Information processing apparatus according to any one of Claims 1 to 5 wherein the image extracting unit detects a facial area at which a face of the person appears in the image, estimates a position of an organ in the face, in the facial area, and extracts the partial image from the image based on the estimated position of the organ.

Information processing apparatus according to Claim 6 wherein the image extracting unit estimates positions of at least two organs in the facial area and extracts the partial image from the image based on an estimated distance between the two organs.

Information processing apparatus according to Claim 7 wherein the organs include an outer corner point of an eye, an inner corner point of the eye, and a nose, the image pickup unit sets a midpoint between the outer corner point and the inner corner point of the eye as a center of the field, and a size of the field image based on a distance between the inner corner of the eye and the nose determined.

Information processing apparatus according to Claim 7 wherein the organs include outer corners of eyes and an inner corner of an eye, and the image picking unit sets a center between the outer corner and the inner corner of the eye as a center of the field and a size of the partial image based on a distance between the outer corners of the two eyes.

Information processing apparatus according to Claim 7 wherein the organs include outer corner points and inner corner points of eyes, and the image picking unit sets a center point between the outer corner point and the inner corner point of an eye as a center of the field and a size of the part image based on a distance between centers between the inner corner points and determines the outer corners of the two eyes.

Information processing apparatus according to any one of Claims 1 to 10 further comprising: a resolution conversion unit configured to reduce a resolution of the partial image, the estimation unit inputting the partial image whose resolution is reduced into the trained learning device, thereby detecting the visual direction information from the learning device.

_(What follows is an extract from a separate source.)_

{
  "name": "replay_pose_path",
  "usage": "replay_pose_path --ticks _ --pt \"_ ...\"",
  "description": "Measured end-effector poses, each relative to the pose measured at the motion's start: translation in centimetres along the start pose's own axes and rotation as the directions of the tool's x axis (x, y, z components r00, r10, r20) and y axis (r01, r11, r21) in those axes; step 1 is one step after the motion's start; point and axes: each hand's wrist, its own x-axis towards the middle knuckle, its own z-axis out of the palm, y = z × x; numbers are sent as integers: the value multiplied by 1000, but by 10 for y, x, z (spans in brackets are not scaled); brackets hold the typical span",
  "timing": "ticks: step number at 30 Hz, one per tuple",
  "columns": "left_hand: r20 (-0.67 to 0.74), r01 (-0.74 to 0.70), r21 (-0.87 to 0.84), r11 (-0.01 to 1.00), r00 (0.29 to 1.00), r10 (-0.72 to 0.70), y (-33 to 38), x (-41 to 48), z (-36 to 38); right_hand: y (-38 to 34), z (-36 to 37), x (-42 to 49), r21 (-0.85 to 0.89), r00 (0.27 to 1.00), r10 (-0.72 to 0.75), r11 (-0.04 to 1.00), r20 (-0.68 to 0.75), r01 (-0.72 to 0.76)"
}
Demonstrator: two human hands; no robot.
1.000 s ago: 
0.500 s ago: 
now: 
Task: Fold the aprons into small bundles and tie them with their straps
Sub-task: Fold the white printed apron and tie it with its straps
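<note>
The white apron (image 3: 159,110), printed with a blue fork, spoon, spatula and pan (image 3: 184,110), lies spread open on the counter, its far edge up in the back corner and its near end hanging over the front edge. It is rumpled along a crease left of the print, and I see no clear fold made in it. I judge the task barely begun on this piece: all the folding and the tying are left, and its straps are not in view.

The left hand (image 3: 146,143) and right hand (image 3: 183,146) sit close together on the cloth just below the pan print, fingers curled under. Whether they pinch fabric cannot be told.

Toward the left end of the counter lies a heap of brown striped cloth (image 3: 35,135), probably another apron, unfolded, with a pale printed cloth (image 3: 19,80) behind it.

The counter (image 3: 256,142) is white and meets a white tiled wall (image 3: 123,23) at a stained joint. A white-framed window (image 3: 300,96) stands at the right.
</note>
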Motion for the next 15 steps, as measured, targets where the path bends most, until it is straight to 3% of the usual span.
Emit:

An estimation method for estimating a line of sight of a person, the method causing a computer to execute: an image capture for detecting an image containing a person's face; an image extraction for taking a partial image containing an eye of the person from the image; and Estimating to input the partial image into a learning device trained by learning to estimate a visual direction, whereby a visual direction information indicating a visual direction of the person is detected by the learning device.

A learning device comprising: a learning data acquisition unit configured to acquire, as learning data, a set of a subject's eye containing a human eye, and a gaze direction information indicating a gaze direction of the person; and a learning processing unit configured to train a learning device such that an output value associated with the view direction information is output in response to an input of the field image.

A learning procedure for getting a computer to run: Detecting, as learning data, a set of a subject's eye containing a human eye and a gaze directional information indicating a gaze direction of the person; and Training a learning device such that an output value associated with the view direction information is output in response to an input of the field image.